3度目の実験に使用された核無人水中攻撃艇「ヘイル2型」(朝鮮中央テレビから)


 北朝鮮が今月4日から7日にかけて核無人水中攻撃艇「ヘイル(津波)」と命名している水中戦略兵器の3度目の実験を行っていたことを今朝、朝鮮中央通信が伝えていた。実験の時の写真も4枚掲載されていた。

 報道によると、使用されたのは核無人水中攻撃艇「ヘイル2型」で4月4日午後に咸鏡南道金野郡加進港を起点に「1000キロメートルの距離を模擬して日本海に設定された楕円及び『8』字形の針路を71時間6分潜航」して4月7日午後に目標仮想水域の咸鏡南道端川市龍台港の沖合いに到達し、「試験用の戦闘部(弾頭)が正確に水中起爆した」とのことである。

 朝鮮中央通信は「試験の結果、水中戦略兵器システムの信頼性と致命的な打撃能力が完璧に検証された」と伝えていた。

 「ヘイル」の最初の実験は先月(3月)21日から23日にかけて咸鏡南道利原郡の海岸を起点に日本海に設定された「楕円及び『8』字形針路を80〜150メートルの深度で59時間12分を潜航して」3月23日午後に敵の港を想定した咸鏡南道洪原湾水域の目標点に到達し、「実験用戦闘部が水中爆発した」とされていた。

 2度目の実験は4日後の3月25日から27日にかけて場所を変え、江原道元山湾から実施されたが、「ヘイル」は日本海に設定された「600キロ辺りの距離を模擬した楕円及びのこぎり形針路を41時間27分潜航して」3月27日午前に目標水域である咸鏡北道花台郡沖合いに到達し、「試験用戦闘部が正確に水中起爆した」と報道されていた。

 深度は明らかにされず、潜伏時間も1回目よりも17分85秒短く、スタート地点もゴール地点も前回とは異なり、到着時間も午後ではなく、午前であった。また、前回とは違い弾頭が「正確に水中爆発した」と「正確に」が付け加えられていた。さらに、使用された「核無人水中攻撃艇」が「ヘイル1型」であることを明らかにしていた。 

 今回3度目も過去2回とは異なったコースで実験は4日間にかけて行われていたが、潜伏時間は最も長い71時間6分であった。何よりも潜航距離が前回よりも400km長い、1000kmもあった。
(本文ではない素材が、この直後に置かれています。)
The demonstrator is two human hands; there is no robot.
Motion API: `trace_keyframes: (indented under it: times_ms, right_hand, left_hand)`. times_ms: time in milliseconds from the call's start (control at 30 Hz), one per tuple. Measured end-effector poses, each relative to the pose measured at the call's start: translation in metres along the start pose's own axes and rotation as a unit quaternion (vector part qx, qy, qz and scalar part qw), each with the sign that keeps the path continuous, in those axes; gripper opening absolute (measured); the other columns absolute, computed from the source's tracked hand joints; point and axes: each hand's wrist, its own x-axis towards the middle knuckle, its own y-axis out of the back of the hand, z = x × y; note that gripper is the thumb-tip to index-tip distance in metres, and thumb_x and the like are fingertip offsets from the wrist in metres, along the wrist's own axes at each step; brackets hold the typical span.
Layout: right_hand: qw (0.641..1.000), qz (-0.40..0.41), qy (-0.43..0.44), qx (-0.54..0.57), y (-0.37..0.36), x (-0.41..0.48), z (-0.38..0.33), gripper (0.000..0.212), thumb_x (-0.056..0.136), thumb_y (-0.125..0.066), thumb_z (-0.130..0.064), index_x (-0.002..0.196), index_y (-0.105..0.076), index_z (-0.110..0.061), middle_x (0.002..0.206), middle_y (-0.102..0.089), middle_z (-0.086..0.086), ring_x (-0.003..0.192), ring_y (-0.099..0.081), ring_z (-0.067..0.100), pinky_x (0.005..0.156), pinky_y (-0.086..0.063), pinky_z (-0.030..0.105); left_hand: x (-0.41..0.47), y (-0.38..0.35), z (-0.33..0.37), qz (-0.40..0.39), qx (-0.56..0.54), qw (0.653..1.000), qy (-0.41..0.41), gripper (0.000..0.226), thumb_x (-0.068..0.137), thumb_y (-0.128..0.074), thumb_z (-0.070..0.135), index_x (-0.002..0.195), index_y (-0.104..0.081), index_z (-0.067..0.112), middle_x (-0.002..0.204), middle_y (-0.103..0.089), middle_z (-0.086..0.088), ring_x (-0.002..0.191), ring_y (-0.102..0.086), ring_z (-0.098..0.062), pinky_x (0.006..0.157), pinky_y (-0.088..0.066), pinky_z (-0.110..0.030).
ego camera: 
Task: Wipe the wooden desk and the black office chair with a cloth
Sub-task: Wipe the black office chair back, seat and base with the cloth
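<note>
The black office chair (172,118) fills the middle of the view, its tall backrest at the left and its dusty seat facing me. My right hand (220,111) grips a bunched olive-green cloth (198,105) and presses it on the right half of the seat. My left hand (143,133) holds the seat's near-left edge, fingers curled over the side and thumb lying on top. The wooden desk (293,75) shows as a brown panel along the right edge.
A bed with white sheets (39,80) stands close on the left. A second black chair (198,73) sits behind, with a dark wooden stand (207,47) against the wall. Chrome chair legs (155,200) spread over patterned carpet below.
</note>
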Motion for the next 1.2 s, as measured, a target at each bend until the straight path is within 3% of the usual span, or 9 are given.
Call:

 楕円及び「8」字形の変則潜航で距離が1000kmならば、更に実験を重ねれば、韓国や日本だけでなく、いずれグアムの港をも攻撃可能となるであろう。

 今回の核無人水中攻撃艇の実験で注目すべきは、大胆にも日米韓3カ国が済州島南方の海上で米原子力空母やイージス艦などを動員し、対潜水艦戦訓練を実施している最中(最終日)にぶつけていることだ。

 日米韓3カ国は4月3日から4日にかけて米国から米原子力空母「ニミッツ」とミサイル駆逐艦「ディケーター」や「ウェイン・E・マイヤー」、韓国からイージス駆逐艦など4隻が、また日本からも海上自衛隊の護衛艦「うみぎり」が参加して対潜水艦戦訓練や捜索・救助訓練を実施していた。

 対潜水艦戦を想定した訓練は北朝鮮の潜水艦を模擬した水中無人標的も動員され、これが出す音波を日米韓の艦艇が探知して情報を共有し、魚雷で破壊する訓練であった。韓国の報道によると、核無人水中攻撃艇への対策も兼ねての訓練が行われたとされている。

 思い起こせば、今から27年前の1996年9月にも同じようなことがあった。

 この年の9月16日〜18日まで韓国海軍が江原道の江陵近海で駆逐艦、戦闘機、哨戒艦の他、潜水艦の探知を主な任務とするP―3C哨戒機とリンクスヘリ(LYNX)を動員し、対潜水艦訓練を行っていたが、北朝鮮はその最中に日本海側から海の軍事境界線を越え、江陵沖に潜水艦を浸透させていた。

 北朝鮮の潜水艦は韓国の訓練の最終日(18日)に座礁し、海面に浮かび上がり、発見されたが、発見したのは韓国海軍の最先端探知機ではなく、海岸沿いを走行していたドライバーだった。

 朝鮮中央通信は今回、この核無人水中攻撃艇「ヘイル」について「進化する敵の各種の軍事的行動を抑止して脅威を取り除き、我が国を防御するのに必須的で展望的な我が武力の優勢な軍事的潜在力になる」と強調していたが、まだ初期の段階にあり、完成には至っていない。

 金正恩(キム・ジョンウン)総書記は1回目の実験が行われた時だけ立ち会っていたが、2回目に続き今回も立ち会っていなかった。最終試験、即ち合格(完成)時に立ち会うのではないだろうか。